- Assignment
Below are some records; quote exactly the lines from the one that contains "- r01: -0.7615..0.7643" through the one that contains "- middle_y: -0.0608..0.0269", inclusive, and no others.

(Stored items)
%%

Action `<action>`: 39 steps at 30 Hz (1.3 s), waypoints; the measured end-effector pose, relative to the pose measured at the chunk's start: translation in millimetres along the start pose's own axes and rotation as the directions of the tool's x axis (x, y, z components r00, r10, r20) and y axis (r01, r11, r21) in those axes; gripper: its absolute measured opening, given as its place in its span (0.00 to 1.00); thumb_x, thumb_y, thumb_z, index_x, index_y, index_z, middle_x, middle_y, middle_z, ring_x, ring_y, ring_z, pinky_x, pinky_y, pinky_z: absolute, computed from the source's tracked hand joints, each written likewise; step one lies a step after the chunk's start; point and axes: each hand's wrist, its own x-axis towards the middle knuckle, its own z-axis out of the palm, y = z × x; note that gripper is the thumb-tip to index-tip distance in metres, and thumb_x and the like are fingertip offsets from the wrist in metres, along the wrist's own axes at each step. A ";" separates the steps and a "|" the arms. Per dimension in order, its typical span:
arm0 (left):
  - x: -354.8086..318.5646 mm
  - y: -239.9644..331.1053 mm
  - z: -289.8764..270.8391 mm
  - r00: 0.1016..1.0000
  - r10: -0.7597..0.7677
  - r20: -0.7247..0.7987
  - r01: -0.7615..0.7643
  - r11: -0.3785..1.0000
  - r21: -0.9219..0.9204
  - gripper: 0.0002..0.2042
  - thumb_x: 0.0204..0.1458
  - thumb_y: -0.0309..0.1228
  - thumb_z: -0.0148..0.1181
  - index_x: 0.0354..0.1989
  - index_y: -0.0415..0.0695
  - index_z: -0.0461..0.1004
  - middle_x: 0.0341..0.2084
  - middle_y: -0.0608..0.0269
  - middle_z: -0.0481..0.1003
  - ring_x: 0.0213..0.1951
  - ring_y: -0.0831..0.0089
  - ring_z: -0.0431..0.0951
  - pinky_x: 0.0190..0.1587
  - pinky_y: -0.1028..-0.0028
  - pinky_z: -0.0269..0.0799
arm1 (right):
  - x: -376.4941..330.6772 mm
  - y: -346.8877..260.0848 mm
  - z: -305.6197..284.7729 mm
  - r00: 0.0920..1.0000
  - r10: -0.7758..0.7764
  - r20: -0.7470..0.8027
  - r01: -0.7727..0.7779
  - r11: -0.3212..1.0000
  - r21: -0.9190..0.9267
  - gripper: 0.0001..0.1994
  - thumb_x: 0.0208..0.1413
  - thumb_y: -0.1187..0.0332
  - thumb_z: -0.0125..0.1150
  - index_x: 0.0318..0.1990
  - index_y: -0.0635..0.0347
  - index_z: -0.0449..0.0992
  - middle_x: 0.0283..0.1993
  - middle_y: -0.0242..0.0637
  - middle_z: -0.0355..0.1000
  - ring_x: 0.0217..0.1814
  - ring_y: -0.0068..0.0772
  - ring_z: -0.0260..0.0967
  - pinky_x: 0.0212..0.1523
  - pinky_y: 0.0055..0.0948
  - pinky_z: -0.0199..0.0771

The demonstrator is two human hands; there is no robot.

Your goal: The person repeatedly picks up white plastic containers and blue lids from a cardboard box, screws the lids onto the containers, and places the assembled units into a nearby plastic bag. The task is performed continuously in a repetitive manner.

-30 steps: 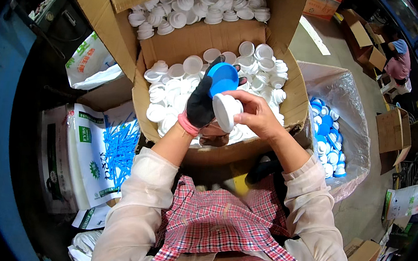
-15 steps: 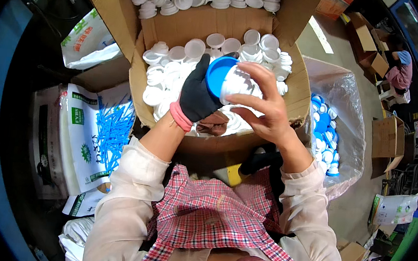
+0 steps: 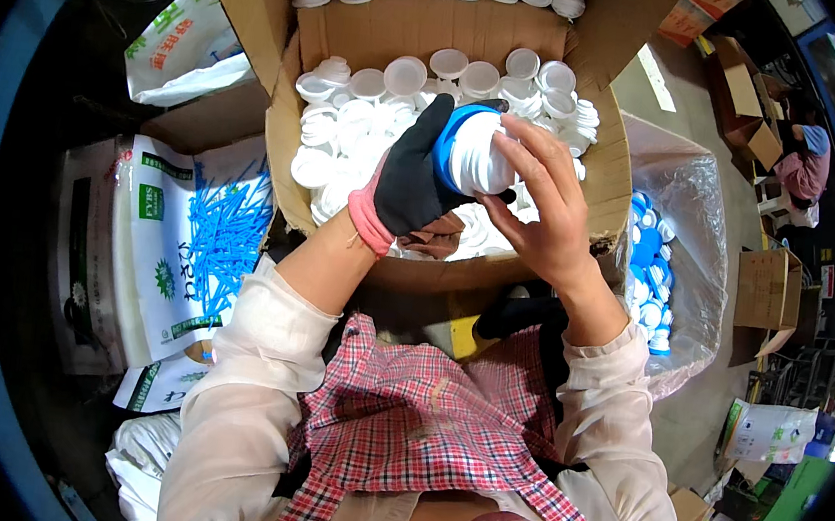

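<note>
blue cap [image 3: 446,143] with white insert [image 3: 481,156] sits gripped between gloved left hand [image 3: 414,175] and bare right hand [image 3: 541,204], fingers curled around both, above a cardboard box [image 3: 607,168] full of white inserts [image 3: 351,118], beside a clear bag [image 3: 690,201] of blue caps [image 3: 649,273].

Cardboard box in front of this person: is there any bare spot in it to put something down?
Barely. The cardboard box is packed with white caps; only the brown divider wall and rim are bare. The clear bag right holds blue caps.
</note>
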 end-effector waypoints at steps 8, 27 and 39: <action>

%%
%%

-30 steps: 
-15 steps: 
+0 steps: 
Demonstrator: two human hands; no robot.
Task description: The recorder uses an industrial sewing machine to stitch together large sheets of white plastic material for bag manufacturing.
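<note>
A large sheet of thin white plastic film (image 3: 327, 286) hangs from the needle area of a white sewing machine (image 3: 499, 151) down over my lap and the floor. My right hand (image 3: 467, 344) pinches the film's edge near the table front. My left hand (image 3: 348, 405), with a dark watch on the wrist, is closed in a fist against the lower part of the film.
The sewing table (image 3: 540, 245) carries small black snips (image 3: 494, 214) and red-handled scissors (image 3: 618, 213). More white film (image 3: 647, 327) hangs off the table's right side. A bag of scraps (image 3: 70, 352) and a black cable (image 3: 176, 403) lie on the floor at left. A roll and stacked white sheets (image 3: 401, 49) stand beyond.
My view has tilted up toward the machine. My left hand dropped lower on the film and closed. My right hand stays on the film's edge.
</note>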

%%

- Finished exercise
  - r01: -0.7615..0.7643
  - r11: -0.3785..1.0000
  - r21: -0.9219..0.9204
  - gripper: 0.0002..0.2042
  - thumb_x: 0.0204..0.1458
  - thumb_y: -0.0309..0.1228
  - thumb_z: -0.0148..0.1181
  - index_x: 0.0354..0.1989
  - index_y: -0.0415..0.0695
  - index_z: -0.0461..0.1004
  - middle_x: 0.0341..0.2084
  - middle_y: -0.0608..0.0269

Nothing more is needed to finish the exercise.